Spoken aside. And a guess: There were many cases for years now reported here and also to forum.openoffic.org where documents coming from the MS universe (specifically documents containing change records) failed, even if they were last saved to ODF. (In cases where the posters submitted the files I repaired some of them.)
Sorry. You cannot collaborate accross the limits of the MS realm. As soon as LibO manages to be “perfect” in this, MS would change their “standards”. Incompatibity is their raison d’être. If I was MS I also hadn’t a choice insofar.

Arpista · February 24, 2020, 1:04am

Thank you very much. I was using .docx because LibreOffice is supposed to be able to work with it, and my original document is a .docx (and therefore that’s the form I need to return it in); half my clients are using Word, and need their documents back in a form their word processors recognize. Are you saying it would be better to work in .odt even if I needed to convert it back at the end of the process? I have been avoiding that for fear of introducing errors in the ending conversion.

(Also, as of about two years ago, .doc handled comment slowdown better than .odt, though that may have changed.)

Arpista · February 24, 2020, 1:12am

OK, on second thought, the unzipped documents will allow me to reconstruct my comments; the data is all here, and even in order, it just needs some reassembly. I’m going to go for the lower-tech solution, and just copy-paste them back in, since I’m running into many “stupid questions” I’d have to ask in order to learn how to repair it properly. Thank you ever so incredibly much for the help, and if I manage to reproduce the bug I will absolutely submit it.

mikekaganski · February 24, 2020, 7:59am

Are you saying it would be better to work in .odt even if I needed to convert it back at the end of the process? I have been avoiding that for fear of introducing errors in the ending conversion.

Yes, I suggest to use ODF as much as possible in workflow. It’s not a matter of “ending conversion”, it’s actually the opposite.

When you open an DOCX, you are not working with DOCX, you are working with what had been imported. ODT is the closest representation of what had been imported. Saving into ODT would avoid second conversion in the end of each editing session, and following repeated conversion at the start of the following session. So instead of convert from DOCX - edit - convert to DOCX - convert from DOCX - edit - convert to DOCX - …, you would have convert from DOCX - edit - save to ODT - edit - edit - edit - … - convert to final DOCX.

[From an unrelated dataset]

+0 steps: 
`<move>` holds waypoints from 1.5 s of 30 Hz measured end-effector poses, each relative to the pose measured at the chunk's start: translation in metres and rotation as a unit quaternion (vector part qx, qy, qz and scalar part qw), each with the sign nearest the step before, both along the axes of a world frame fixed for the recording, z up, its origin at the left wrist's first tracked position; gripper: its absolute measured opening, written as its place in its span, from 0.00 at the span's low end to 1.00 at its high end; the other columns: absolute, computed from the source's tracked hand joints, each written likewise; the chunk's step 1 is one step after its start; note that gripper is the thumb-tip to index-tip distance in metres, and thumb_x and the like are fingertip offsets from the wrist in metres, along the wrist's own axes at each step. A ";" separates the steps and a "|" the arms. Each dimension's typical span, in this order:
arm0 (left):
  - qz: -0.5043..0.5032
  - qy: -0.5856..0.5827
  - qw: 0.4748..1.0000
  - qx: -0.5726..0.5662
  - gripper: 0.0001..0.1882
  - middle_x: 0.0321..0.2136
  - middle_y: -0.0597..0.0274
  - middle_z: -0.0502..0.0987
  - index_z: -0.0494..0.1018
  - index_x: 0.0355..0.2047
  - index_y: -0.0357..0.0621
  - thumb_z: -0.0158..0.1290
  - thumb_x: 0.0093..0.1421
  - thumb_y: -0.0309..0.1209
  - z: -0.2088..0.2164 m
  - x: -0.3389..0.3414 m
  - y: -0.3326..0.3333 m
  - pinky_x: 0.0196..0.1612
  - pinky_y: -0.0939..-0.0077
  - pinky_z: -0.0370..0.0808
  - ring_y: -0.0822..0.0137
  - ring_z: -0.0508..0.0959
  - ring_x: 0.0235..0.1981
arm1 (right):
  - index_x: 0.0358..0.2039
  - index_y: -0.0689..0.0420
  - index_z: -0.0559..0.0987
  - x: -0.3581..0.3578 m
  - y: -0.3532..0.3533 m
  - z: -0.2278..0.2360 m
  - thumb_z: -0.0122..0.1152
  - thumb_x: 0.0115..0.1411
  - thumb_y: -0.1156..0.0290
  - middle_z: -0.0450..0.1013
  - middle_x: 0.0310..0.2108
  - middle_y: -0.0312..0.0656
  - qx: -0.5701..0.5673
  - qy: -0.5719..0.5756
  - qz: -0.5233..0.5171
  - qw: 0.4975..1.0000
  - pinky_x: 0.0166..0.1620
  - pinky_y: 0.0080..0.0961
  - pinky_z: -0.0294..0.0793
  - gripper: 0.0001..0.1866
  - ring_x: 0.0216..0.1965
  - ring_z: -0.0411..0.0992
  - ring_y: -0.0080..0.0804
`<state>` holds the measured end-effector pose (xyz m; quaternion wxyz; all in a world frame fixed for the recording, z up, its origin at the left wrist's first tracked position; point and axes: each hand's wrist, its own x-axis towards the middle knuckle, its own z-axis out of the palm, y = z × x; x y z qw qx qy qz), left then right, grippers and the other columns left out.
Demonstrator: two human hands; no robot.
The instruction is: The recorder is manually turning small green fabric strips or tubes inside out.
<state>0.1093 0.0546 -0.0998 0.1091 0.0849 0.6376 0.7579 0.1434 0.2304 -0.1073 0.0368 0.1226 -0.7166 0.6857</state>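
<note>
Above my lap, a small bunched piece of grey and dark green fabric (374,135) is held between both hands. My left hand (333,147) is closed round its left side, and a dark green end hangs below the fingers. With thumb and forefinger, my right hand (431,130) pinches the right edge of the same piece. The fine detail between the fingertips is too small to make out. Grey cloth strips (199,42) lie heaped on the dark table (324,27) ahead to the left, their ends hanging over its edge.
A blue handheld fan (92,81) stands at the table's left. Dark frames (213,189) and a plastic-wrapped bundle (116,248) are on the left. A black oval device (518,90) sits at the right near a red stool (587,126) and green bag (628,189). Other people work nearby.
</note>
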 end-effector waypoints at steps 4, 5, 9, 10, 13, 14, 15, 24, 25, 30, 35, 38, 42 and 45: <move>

Arpista · February 24, 2020, 11:13pm

Thank you very much, that’s extremely helpful to know.

JohnHa · February 23, 2020, 11:35am

Search the forum with saxparse or see [Tutorial] How to fix SAXParse error in LibreOff .docx files

The file has probably been edited by MS Word which may have caused the corruption.

I am a professional editor, and I would really like to know whether my last several weeks of work have just been slagged.

As a professional you will, of course, have backed up your work so just get it back from your daily backup.

Arpista · February 24, 2020, 1:15am

Unfortunately, my daily non-cloud backup was briefly not operational, and I don’t do cloud backups on my clients’ documents. I do realize how serious an error that was now, yes. Thank you very much for the tutorial; it helped immensely, and I appreciate you taking the time to help me.